Can Robotization of Transportation Make Istanbul Livable?

GUVENC OZEL

It is a fact that the individual use of technological applications has revolutionized our perception of space in every area of our lives. So how can all these systems operating on different logical platforms be connected and integrated in cities where people, vehicles and information constantly circulate and collide with each other? New technologies that are set to be part of our lives soon will be providing new opportunities to plan cities in an environmentalist framework, and to improve the quality of life in general.

It is obvious that the changes in near future will come from the technologies used in transportation rather than the form of transportation itself, and these changes will make life easier, while also offering some advantages on the basis of infrastructure. For instance, it is strongly anticipated that the use of electrical vehicles will dramatically increase in transportation in the next 20 years. This shift in the technological paradigm will lead to a gradual abandonment of the carbon-based fuel infrastructure, and instead turn the tide towards the development of battery technologies and wider use of charging stations on private and public scales. “The Trojan Horse” that will cause the main structural change, however, will not be the progress in fuel technologies alone, but also the assembling of a network of autonomous vehicles without drivers that are created by the integration of secured artificial intelligence applications with transportation vehicles. These “robotized” networks will decrease the number of both private vehicle owners and vehicles in circulation, reducing the act of owning a car to the act of subscribing to a transportation service. A safer and more efficient traffic network will be possible thanks to the systems consisting of sensors and tools in constant communication with each other, and are supported by artificial intelligence.

This is why companies like Uber and Lyft, which develop personal taxi applications, want to invest in autonomous vehicle technologies. These mobile taxi applications, in a bid to become transportation services, are cooperating with automotive companies such as Tesla and General Motors in efforts to develop software and hardware systems for mutual use. By integrating personal mobility vehicles with pre-launched or planned public transportation systems, these computer-aided transportation logics will produce new means of transportation. As the recent pilot project in Helsinki shows, networks enhanced by mobile phone applications will efficiently reduce the number of vehicles, the surface area designated for parking lots, and the time spent by users to travel within city limits.

Our project “The Impact of Autonomous Vehicles on the Urbanization of Los Angeles”, which we are currently running in the tech-labs at the UCLA with the support of Tesla Motors and Los Angeles Municipality, reinforces these technological predictions. Research based on the city’s general demography, population density, usage of lands and transportation models, predicts that in the case of autonomous vehicles reaching 35% of use in the next 20 years, the traffic jams will be reduced in half and the surface of parking areas will decrease by 47%--even as the total number of the vehicles remains the same. These numbers pave the way for regulations that ban drivers from parking in city center areas, and prevent streets from being occupied by parked vehicles. Such regulations will make the application of pedestrian-oriented design principles possible, thus maintaining the social and economic vitality of public spaces. A network of robotic vehicles that are fewer in number and are in use for common services, with temporal returns to the parking lot only to recharge, will offer new alternatives to the old robes of cities that have been for years organizing their urban patterns by focusing on automobiles.

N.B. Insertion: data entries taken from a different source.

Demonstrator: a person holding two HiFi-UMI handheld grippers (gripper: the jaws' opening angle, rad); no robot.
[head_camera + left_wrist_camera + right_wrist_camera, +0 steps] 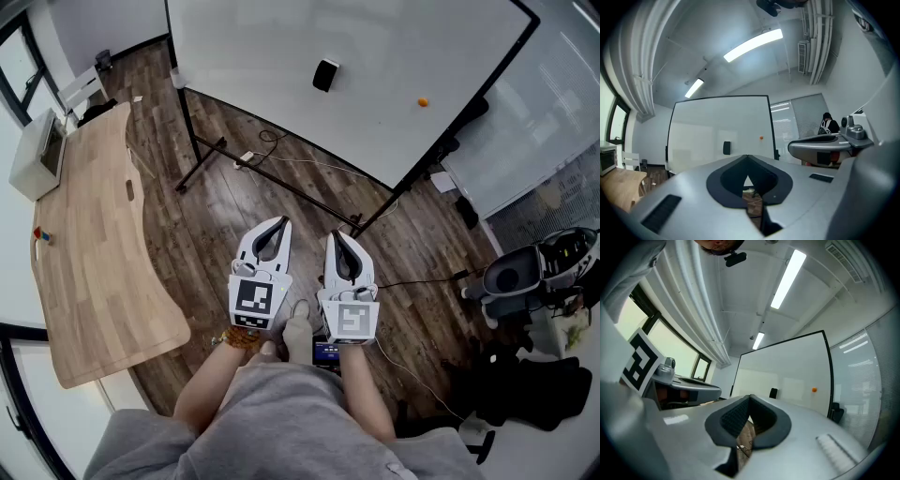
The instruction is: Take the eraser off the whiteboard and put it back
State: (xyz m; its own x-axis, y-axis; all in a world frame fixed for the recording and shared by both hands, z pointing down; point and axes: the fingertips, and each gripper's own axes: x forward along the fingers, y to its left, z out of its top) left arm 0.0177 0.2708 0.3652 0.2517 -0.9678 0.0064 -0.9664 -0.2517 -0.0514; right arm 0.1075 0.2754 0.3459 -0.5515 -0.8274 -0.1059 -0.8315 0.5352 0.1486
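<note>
Nearest, the person's forearms reach out over grey clothing, each hand holding a gripper, the two side by side above the wooden floor [225,202]. The left gripper [279,223] has its jaws pressed together at the tips with nothing between them. The right gripper [334,236] is the same, its tips meeting and empty. Off to the left stands a pale wooden table [89,253]. Beyond the grippers a thin cable [309,165] trails across the floor by the black stand [192,131] of the whiteboard [403,47]. The black eraser [325,74] sits on the board's white face, left of a small orange dot [423,101] and well apart from both grippers.
</note>
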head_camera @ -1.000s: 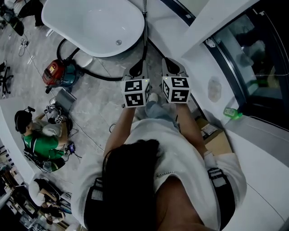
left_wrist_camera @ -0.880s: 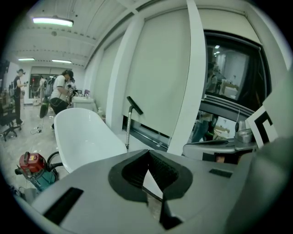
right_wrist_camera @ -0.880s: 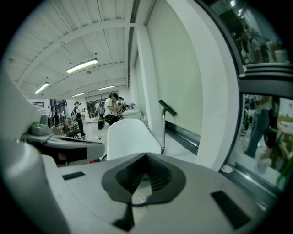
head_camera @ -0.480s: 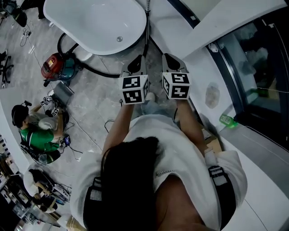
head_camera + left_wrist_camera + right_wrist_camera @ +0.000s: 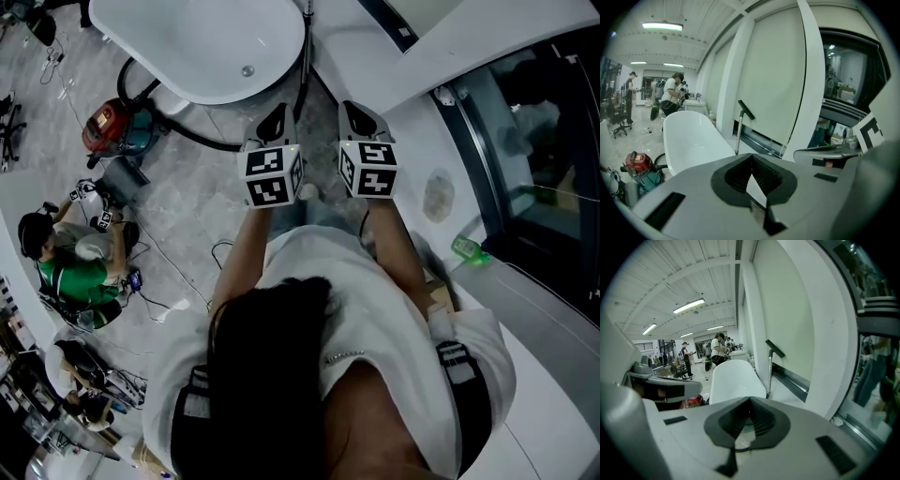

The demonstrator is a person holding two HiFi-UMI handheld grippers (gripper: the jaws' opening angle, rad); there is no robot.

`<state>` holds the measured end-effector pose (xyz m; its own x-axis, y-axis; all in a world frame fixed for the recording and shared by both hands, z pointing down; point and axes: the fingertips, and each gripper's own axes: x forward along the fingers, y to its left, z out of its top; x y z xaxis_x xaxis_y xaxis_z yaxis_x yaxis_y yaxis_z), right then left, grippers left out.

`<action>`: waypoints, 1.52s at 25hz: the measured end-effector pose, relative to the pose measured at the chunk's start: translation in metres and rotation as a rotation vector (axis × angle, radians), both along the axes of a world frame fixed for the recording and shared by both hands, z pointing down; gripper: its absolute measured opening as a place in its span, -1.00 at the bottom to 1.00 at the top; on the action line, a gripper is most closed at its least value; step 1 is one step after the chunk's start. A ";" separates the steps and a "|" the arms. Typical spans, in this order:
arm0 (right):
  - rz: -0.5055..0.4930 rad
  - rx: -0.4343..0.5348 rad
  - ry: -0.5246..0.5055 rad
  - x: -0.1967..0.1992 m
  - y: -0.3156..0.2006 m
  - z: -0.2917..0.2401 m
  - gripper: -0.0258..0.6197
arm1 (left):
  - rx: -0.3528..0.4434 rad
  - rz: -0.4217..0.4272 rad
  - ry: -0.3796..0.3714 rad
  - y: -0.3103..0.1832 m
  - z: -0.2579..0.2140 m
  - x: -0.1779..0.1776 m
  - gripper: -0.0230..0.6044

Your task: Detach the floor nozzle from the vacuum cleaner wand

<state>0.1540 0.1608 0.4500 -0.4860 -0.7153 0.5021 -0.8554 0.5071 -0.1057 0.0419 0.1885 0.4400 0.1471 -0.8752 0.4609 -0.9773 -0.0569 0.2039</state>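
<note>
The vacuum wand (image 5: 737,133), a thin metal tube with a black angled head (image 5: 746,109) at its upper end, stands upright against the window ledge beside the bathtub. It also shows in the right gripper view as the wand (image 5: 768,376) and from above as a thin wand (image 5: 302,56). A black hose (image 5: 202,141) curves from it along the floor to the red canister vacuum (image 5: 105,129). My left gripper (image 5: 277,117) and right gripper (image 5: 354,112) are side by side, pointing at the wand from well short of it. Both are shut and hold nothing.
A white bathtub (image 5: 187,47) fills the floor ahead on the left. A glass door (image 5: 534,141) and a white ledge (image 5: 412,94) run along the right, with a green bottle (image 5: 466,248) and a cardboard box (image 5: 439,291) nearby. A seated person (image 5: 70,277) and cables lie at the left.
Both grippers have moved forward together towards the bathtub and the wand. Their jaws have stayed shut.
</note>
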 end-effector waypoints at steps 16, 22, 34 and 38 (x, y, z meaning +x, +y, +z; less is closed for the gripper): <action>-0.004 0.039 0.018 -0.005 -0.007 -0.009 -0.87 | 0.047 0.032 -0.012 -0.008 -0.009 -0.002 -0.92; -0.014 0.058 0.023 -0.010 -0.018 -0.017 -0.87 | 0.057 0.070 -0.004 -0.015 -0.012 0.007 -0.92; -0.009 0.053 0.032 -0.030 -0.055 -0.016 -0.87 | 0.063 0.054 0.002 -0.050 -0.012 -0.020 -0.92; -0.015 0.044 0.048 -0.041 -0.071 -0.011 -0.87 | 0.057 0.062 0.010 -0.068 -0.007 -0.026 -0.91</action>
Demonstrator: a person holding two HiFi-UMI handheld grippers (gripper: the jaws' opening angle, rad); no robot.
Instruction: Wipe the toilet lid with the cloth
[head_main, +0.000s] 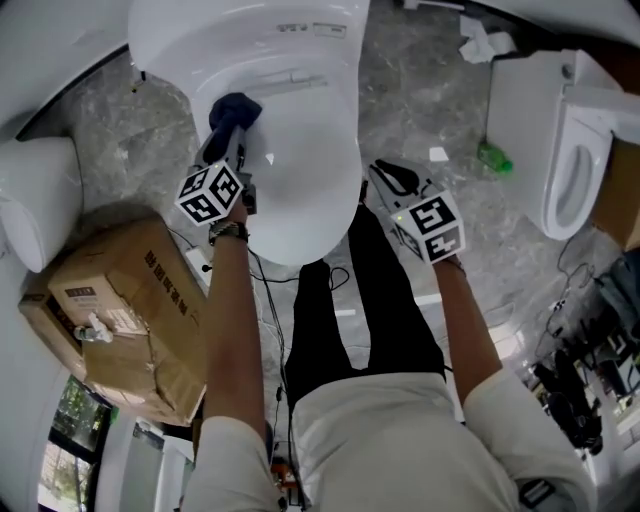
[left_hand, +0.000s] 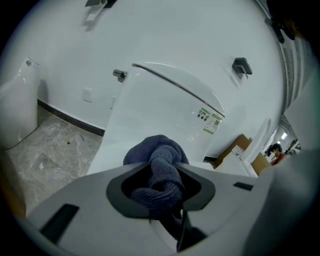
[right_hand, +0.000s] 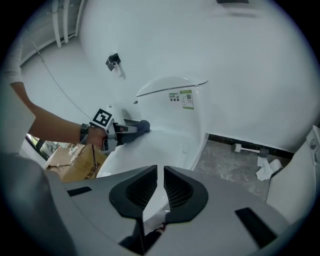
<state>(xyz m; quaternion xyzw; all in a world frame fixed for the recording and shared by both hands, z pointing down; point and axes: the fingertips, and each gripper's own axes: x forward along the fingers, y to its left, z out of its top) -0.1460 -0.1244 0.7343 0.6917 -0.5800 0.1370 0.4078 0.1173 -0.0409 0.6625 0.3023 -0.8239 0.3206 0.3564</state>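
We begin wiping: the left gripper clamps the blue cloth at the toilet lid; the right gripper is narrow and empty; next we sweep.

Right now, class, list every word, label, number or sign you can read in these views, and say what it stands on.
Cardboard box: dark print on its top, too blurred to read.
Sticker on the toilet tank: green and white, print too small to read.
No text in these views can be read.

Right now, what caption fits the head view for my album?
Left tongs hold a blue cloth on the white toilet lid while the right tongs hover empty beside it.
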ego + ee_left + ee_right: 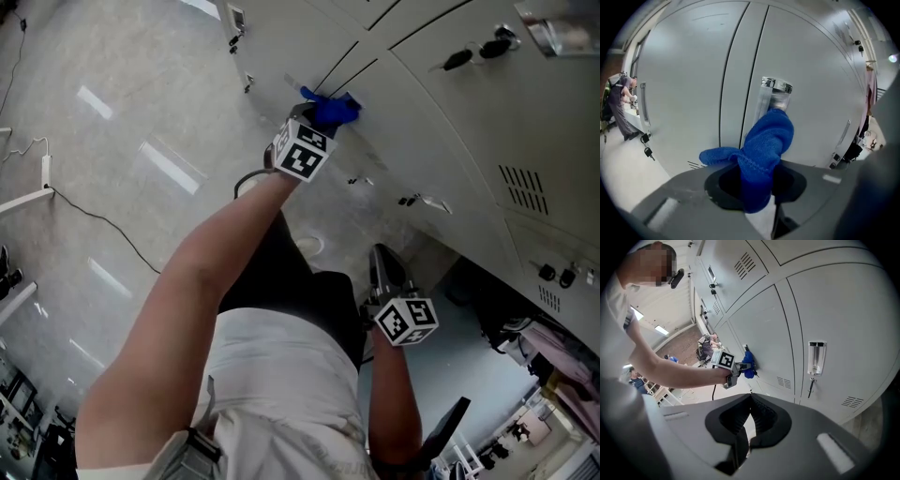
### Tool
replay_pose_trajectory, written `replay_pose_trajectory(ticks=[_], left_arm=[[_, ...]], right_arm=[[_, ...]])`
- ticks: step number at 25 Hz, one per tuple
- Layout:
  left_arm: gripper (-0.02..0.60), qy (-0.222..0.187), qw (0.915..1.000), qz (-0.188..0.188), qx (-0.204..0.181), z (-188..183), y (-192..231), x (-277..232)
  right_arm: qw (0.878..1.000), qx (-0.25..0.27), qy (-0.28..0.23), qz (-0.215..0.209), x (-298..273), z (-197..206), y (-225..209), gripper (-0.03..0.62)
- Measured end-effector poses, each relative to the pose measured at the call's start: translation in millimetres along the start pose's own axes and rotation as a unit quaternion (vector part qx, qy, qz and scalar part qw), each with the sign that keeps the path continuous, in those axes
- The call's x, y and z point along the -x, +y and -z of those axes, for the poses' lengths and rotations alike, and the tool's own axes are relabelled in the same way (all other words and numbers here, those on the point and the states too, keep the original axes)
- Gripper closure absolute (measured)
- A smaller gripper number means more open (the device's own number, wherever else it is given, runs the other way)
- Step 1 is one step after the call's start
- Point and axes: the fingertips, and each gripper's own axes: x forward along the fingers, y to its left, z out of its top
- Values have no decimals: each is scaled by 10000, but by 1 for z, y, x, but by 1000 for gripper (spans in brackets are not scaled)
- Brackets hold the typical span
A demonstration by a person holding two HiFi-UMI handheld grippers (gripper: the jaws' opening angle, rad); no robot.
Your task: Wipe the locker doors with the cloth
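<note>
My left gripper [317,120] is shut on a blue cloth [330,108] and presses it against a pale grey locker door [412,131]. In the left gripper view the blue cloth [761,154] bulges out of the jaws and covers the lower end of a clear handle plate [774,93] on the locker door [806,79]. The right gripper view shows the left gripper [740,367] with the cloth [748,363] on the door [764,343]. My right gripper [384,272] hangs lower, shut and empty, away from the doors; its jaws [749,399] meet.
Rows of grey lockers [525,141] run along the right, with keys [478,52] in the locks and vent slots [517,187]. A shiny floor [112,169] with a cable [89,211] lies to the left. People [621,103] stand in the distance.
</note>
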Motion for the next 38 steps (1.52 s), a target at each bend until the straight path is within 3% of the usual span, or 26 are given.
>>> replay_pose_trajectory(ticks=[3, 5, 6, 8, 9, 10, 14, 18, 22, 27, 32, 34, 38], left_arm=[[456, 12, 9996, 33, 285, -2, 1, -4], [454, -53, 9957, 187, 902, -4, 5, -4], [454, -118, 9892, 318, 1426, -3, 8, -4], [449, -271, 9673, 572, 2456, -1, 13, -2], [448, -339, 9597, 622, 2718, 0, 16, 0], [448, -397, 9590, 587, 2745, -1, 18, 1], [457, -697, 9809, 288, 1792, -22, 11, 23], [457, -1037, 9866, 372, 1203, -63, -17, 42], [459, -813, 9916, 125, 996, -59, -17, 35], [460, -400, 9850, 177, 1667, -30, -11, 14], [457, -501, 9474, 246, 3150, -23, -1, 17], [459, -660, 9392, 177, 3365, -18, 3, 26], [457, -643, 9374, -340, 3407, 20, 29, 45]], right_arm=[[10000, -21, -6, 21, 0, 2, -1, 588], [10000, -47, -5, 13, -1, 4, -1, 586], [10000, -68, -7, 14, -1, 4, -1, 588], [9999, -103, -15, 17, 0, 4, -1, 587], [9999, -110, -20, 15, 0, 3, -1, 588], [9999, -116, -25, 14, 0, 3, -1, 587], [9999, -162, -19, 13, -2, 4, -2, 588], [9998, -217, 37, -8, -4, 9, -3, 588], [9998, -183, 29, -87, -7, 6, 1, 588], [9999, -146, 39, -71, -8, 3, -2, 587], [9999, -142, 40, -79, -10, 3, -1, 587], [9998, -138, 69, -106, -13, 4, -1, 586], [9996, -95, 105, -224, -21, 3, 1, 588]])
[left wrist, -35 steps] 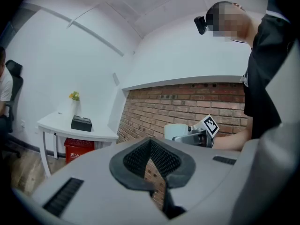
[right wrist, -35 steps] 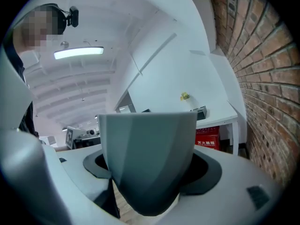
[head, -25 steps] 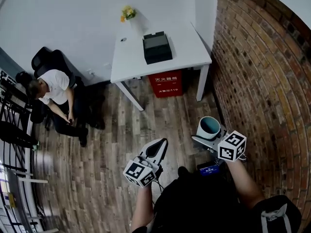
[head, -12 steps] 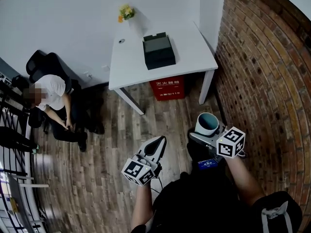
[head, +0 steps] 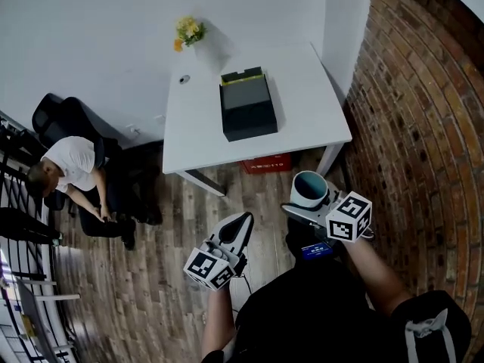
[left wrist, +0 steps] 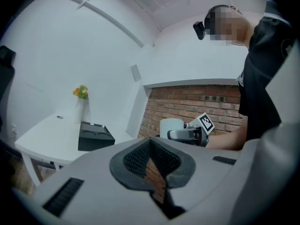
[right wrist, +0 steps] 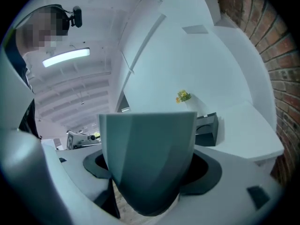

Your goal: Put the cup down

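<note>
We carry the pale teal round cup (head: pixel 308 187) in the air, near the white rectangular table (head: pixel 302 104).
Our right gripper (head: pixel 305 209) is clamped around the cup, which stands upright above the wooden plank floor (head: pixel 151 278), with the table at 12 o'clock. Our left gripper (head: pixel 238 231) has its jaws pressed together on nothing. A black box (head: pixel 248 110) lies on the tabletop, and a red brick wall (head: pixel 423 112) runs along at 3 o'clock.
</note>
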Action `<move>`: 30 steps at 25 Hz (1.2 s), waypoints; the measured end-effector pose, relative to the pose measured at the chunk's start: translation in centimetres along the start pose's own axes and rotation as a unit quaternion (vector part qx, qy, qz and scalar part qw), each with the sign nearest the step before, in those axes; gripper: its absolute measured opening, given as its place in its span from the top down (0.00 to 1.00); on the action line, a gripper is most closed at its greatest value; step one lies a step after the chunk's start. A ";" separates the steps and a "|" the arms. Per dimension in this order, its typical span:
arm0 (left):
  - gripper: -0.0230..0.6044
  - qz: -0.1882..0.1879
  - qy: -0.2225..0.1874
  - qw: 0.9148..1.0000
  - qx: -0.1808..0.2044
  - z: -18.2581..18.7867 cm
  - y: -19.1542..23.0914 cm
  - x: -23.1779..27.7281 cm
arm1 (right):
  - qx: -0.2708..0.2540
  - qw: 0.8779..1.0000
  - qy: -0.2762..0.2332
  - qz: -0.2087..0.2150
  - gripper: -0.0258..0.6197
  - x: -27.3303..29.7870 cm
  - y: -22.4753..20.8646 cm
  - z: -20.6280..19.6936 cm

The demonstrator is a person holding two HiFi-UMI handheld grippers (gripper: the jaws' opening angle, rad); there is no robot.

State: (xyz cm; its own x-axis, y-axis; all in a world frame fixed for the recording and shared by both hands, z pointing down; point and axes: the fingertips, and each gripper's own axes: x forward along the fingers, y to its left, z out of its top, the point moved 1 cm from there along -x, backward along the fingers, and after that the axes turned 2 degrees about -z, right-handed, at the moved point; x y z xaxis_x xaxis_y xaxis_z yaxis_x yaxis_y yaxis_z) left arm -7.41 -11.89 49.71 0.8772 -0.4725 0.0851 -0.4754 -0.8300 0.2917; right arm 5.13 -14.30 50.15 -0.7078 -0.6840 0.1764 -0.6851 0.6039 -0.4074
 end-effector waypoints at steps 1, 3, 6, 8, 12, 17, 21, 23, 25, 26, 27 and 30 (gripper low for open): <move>0.95 0.000 0.001 1.000 0.002 0.7 0.9 1.1 | -0.002 1.000 0.001 0.006 0.35 0.9 -1.0 0.9; 0.95 0.000 0.003 1.000 0.005 2.0 2.9 3.4 | -0.005 1.000 0.003 0.016 0.35 2.7 -3.0 2.7; 0.95 0.005 0.005 1.000 0.009 3.8 5.9 6.6 | -0.005 1.000 0.007 0.028 0.35 5.1 -5.9 4.9; 0.95 0.006 0.006 1.000 0.013 4.8 7.5 8.5 | -0.004 0.999 0.008 0.035 0.35 6.5 -7.6 6.2; 0.95 0.011 0.006 1.000 0.019 6.7 10.4 11.6 | -0.002 0.999 0.008 0.043 0.35 8.7 -10.7 8.3; 0.95 0.014 0.003 1.000 0.021 8.0 13.0 14.1 | 0.003 0.999 0.008 0.048 0.35 10.7 -13.3 9.8; 0.95 0.010 0.010 1.000 0.017 7.6 14.1 14.6 | 0.008 0.999 0.012 0.045 0.35 12.0 -14.1 9.6; 0.95 0.007 0.009 1.000 0.014 7.8 14.8 14.4 | 0.009 0.999 0.014 0.040 0.35 12.7 -14.1 9.6; 0.95 0.003 0.007 1.000 0.013 7.9 15.5 14.2 | 0.010 0.999 0.013 0.035 0.35 13.4 -14.0 9.7; 0.95 0.002 0.007 1.000 0.012 8.0 15.9 14.1 | 0.010 0.999 0.012 0.032 0.35 13.7 -13.9 9.7; 0.95 0.000 0.007 1.000 0.010 8.0 16.3 14.0 | 0.010 0.999 0.011 0.029 0.35 14.0 -13.8 9.8; 0.95 -0.008 0.008 1.000 0.012 8.3 17.2 14.1 | 0.011 1.000 0.005 0.021 0.35 14.6 -13.6 10.2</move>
State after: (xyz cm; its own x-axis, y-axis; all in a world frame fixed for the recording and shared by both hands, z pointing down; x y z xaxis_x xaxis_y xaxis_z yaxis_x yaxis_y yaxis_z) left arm -3.74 -35.25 48.03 0.8851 -0.4555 0.0956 -0.4634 -0.8437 0.2710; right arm 5.83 -36.69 49.09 -0.7382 -0.6536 0.1669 -0.6501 0.6232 -0.4347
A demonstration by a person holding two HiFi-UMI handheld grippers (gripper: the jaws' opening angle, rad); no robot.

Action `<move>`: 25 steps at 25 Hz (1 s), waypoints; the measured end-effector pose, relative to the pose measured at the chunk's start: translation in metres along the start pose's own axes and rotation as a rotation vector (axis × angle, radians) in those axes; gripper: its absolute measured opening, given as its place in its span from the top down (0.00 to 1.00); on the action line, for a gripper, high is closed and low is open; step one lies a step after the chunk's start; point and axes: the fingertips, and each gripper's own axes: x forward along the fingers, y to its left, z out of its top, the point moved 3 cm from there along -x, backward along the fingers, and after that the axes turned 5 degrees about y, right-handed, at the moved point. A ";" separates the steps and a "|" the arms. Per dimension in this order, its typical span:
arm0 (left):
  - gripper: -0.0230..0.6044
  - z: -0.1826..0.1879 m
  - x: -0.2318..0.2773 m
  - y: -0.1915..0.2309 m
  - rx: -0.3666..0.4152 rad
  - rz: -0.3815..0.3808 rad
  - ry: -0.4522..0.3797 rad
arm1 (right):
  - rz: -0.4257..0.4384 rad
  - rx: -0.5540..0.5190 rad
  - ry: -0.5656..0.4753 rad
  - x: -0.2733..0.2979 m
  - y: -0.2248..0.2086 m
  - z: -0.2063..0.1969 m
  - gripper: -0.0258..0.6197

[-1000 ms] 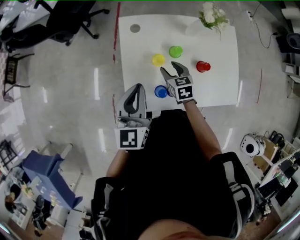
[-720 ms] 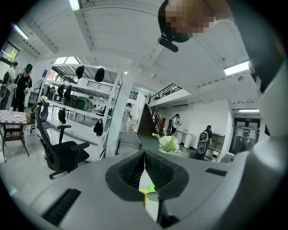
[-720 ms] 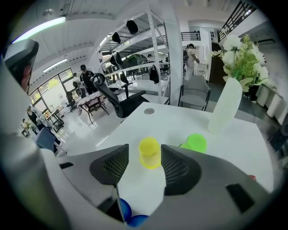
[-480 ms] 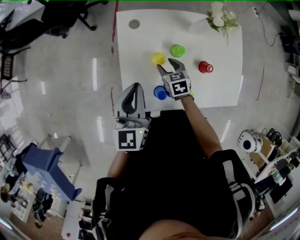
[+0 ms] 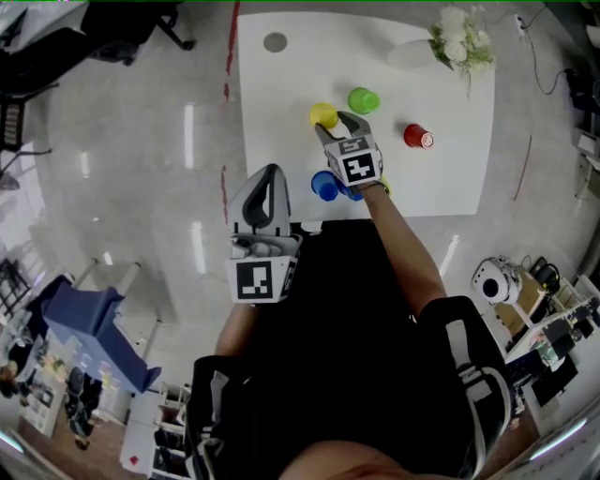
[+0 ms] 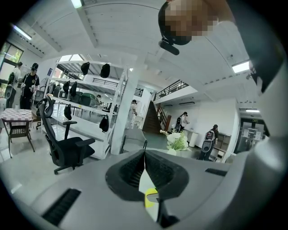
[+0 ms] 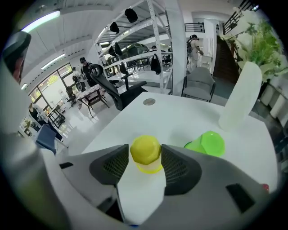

The integration of public transportation systems with personal vehicles on the main roads, downscaling of vehicle sizes and reducing the number of private vehicle ownerships, with autonomous transport technologies, give way to valuable opportunities in solving the traffic problem in fast-growing cities like Istanbul; where complex structural problems reside, with historical and demographical situations blocking any possible change in the city-form. In addition, it simultaneously holds the potential to reintroduce to the city life and economy the vast passive areas and buildings that are only used as parking spaces. These new technologies, by cutting down the need to invest in infrastructures on a local scale, will allow for more financial resources to be employed for building new systems which will carry more people to further away destinations, as well as inspiring new architectural typologies. Robotization of municipality services such as garbage collection or road cleaning will make these services more stable and cost-efficient, and improve the quality of life in the city without causing any interruption to it.

With the new opportunities that these technologies bring to the table, crowded cities such as Istanbul, where an order of disorder dominates, can solve their transportation problems that are in direct relation to the quality of life in the city by avoiding heavy investments in infrastructure. By forcing us to reconsider the architectural reflections of traditional transportation methods, autonomous transport technologies allow for the removal of any sense of threat from density of activities in city centers even in mega cases like Istanbul, and make it possible instead to enhance social and economic dynamics by contemporary architectural and city planning principles.